Please restate the data that follows word for word, with the pictures left out.

*** Data segment ***

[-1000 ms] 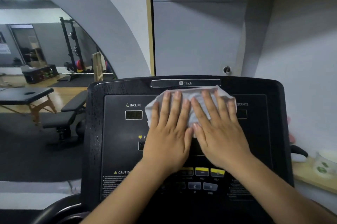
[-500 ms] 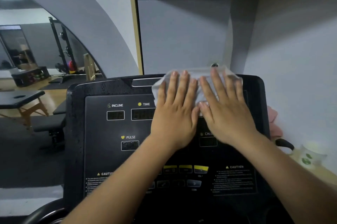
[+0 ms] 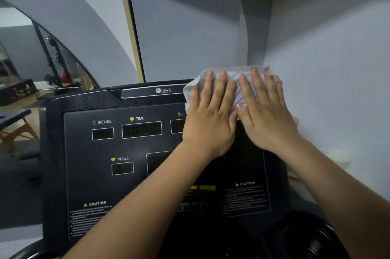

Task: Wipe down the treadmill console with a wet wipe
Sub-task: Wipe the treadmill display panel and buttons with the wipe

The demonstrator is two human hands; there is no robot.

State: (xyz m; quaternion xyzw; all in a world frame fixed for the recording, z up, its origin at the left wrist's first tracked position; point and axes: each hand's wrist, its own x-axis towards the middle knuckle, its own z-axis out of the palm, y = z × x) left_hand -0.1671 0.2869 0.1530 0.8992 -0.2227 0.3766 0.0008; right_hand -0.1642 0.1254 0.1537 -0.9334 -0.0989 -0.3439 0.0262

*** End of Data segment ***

## The answer
[-1000 ms] 
[-500 ms] 
[+0 ms] 

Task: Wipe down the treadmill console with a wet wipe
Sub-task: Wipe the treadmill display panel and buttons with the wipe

The demonstrator is two human hands; there is no robot.

State: (xyz m; quaternion xyzw; all in a world frame fixed for the recording, z up, its origin at the left wrist's first tracked position; point and axes: each hand's wrist, its own x-axis towards the middle knuckle, its own z-axis out of the palm, y = z × x) left_hand -0.1671 0.2869 0.1530 0.8992 -0.2227 0.3766 0.0008; right_hand -0.1642 0.1254 0.1537 -0.9334 -0.0989 -0.3439 0.0262

The answer given above is complete as it stands.